Bring The Dory Home

I’ve always been a night owl.  When I was in high school, I would wait until my mother had gone to bed, then shut the louver doors to my bedroom and flip on the light.  I’d sit up and read with the radio turned on very low.  Mostly I’d listen to Alison Steele, The Nightbird (a generational icon),  but other times I’d listen to a station that I can only believe was public radio based on what they played.  It’s where I first heard Monty Python’s “Mary Queen of Scotts” and the genius Firesign Theater.  They also played odd music from around the world, traditional American folk music and blues and Celtic songs, ancient and new.
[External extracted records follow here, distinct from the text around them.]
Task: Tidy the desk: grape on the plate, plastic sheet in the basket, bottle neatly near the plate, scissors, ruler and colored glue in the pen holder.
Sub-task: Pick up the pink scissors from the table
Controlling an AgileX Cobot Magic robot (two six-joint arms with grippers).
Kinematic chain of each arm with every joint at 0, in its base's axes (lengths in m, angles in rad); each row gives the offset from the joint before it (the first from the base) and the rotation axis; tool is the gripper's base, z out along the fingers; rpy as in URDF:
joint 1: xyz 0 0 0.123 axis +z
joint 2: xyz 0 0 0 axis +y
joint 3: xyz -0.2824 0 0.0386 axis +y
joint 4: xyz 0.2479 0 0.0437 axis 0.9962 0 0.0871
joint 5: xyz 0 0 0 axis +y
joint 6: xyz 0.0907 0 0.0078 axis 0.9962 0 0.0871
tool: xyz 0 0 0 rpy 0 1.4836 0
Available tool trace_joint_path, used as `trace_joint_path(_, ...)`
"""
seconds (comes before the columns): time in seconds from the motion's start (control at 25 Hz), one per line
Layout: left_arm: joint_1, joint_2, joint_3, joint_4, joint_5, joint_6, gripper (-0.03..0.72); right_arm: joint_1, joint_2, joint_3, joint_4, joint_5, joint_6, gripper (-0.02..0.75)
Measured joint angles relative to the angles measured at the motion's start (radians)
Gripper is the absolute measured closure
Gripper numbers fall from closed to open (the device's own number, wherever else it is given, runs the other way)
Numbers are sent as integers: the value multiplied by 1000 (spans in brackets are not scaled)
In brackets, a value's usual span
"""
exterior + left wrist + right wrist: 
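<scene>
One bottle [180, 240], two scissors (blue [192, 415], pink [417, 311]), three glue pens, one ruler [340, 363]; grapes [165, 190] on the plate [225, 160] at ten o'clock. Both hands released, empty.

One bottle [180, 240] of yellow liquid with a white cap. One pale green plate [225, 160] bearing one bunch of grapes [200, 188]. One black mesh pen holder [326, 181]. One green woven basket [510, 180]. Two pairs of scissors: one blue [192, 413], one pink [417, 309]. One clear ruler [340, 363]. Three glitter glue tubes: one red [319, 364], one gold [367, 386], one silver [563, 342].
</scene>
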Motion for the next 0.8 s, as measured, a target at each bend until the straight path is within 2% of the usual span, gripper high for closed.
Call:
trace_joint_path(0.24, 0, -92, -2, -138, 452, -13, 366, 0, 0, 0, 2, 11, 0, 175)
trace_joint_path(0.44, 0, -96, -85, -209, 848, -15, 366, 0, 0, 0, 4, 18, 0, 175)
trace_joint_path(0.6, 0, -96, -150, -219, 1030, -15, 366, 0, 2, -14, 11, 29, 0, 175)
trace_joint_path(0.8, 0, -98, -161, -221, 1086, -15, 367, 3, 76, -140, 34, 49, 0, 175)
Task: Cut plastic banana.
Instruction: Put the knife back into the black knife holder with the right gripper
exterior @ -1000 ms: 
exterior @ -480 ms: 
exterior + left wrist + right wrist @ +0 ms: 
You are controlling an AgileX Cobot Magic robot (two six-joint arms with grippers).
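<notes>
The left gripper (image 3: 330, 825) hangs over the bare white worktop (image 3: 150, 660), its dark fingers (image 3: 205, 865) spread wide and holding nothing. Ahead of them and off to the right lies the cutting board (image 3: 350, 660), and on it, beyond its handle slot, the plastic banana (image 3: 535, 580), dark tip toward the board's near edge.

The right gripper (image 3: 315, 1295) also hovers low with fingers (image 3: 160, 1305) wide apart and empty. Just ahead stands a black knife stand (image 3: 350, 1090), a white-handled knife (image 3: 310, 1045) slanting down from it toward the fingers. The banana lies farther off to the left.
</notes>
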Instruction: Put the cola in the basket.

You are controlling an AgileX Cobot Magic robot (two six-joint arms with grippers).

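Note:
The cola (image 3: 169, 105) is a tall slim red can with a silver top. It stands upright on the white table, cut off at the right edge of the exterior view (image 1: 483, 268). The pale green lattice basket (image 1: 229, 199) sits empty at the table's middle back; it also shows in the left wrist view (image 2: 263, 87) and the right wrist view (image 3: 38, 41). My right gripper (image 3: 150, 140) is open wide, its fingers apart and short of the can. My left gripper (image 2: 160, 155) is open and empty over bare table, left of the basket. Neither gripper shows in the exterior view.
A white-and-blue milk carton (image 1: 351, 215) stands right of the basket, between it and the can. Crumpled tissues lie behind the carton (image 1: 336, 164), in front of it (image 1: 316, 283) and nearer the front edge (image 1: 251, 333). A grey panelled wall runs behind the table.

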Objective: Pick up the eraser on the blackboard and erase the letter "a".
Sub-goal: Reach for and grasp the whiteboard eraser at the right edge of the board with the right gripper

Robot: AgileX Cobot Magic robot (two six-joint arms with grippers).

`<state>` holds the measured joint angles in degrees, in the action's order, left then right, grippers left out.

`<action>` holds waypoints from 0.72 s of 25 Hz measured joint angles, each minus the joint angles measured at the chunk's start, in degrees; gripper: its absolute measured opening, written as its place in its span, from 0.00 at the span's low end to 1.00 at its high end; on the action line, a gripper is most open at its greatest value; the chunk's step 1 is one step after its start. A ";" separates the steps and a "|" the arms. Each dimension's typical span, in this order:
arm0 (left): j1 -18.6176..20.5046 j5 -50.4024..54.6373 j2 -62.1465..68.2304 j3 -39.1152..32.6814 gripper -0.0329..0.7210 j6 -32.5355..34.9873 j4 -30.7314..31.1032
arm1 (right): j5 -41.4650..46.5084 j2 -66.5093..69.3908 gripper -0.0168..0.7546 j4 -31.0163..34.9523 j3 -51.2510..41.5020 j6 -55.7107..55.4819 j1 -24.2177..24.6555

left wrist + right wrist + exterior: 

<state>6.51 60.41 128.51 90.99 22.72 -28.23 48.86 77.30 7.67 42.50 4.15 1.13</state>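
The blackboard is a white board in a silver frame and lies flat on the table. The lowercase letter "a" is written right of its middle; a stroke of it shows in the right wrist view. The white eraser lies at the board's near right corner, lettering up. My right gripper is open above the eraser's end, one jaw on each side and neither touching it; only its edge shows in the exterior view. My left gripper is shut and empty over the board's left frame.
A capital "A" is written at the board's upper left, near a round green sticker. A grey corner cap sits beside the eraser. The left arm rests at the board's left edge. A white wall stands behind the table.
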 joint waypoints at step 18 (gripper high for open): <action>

On night, after I’d closed my book and lay there with radio on, listening until I felt drowsy, the announcer introduced a live recording by Tommy Makem and Liam Clancy called “Peter Kagan and The Wind”.  It is a story-song that tells of the seal people, a legend widely known among the seafaring folk of Ireland, Scotland and the north east coast of America, and Peter Kagan, a fisherman from Maine who marries one of them.  It is a beautiful ballad of love and sacrifice and the unforgiving wind and sea.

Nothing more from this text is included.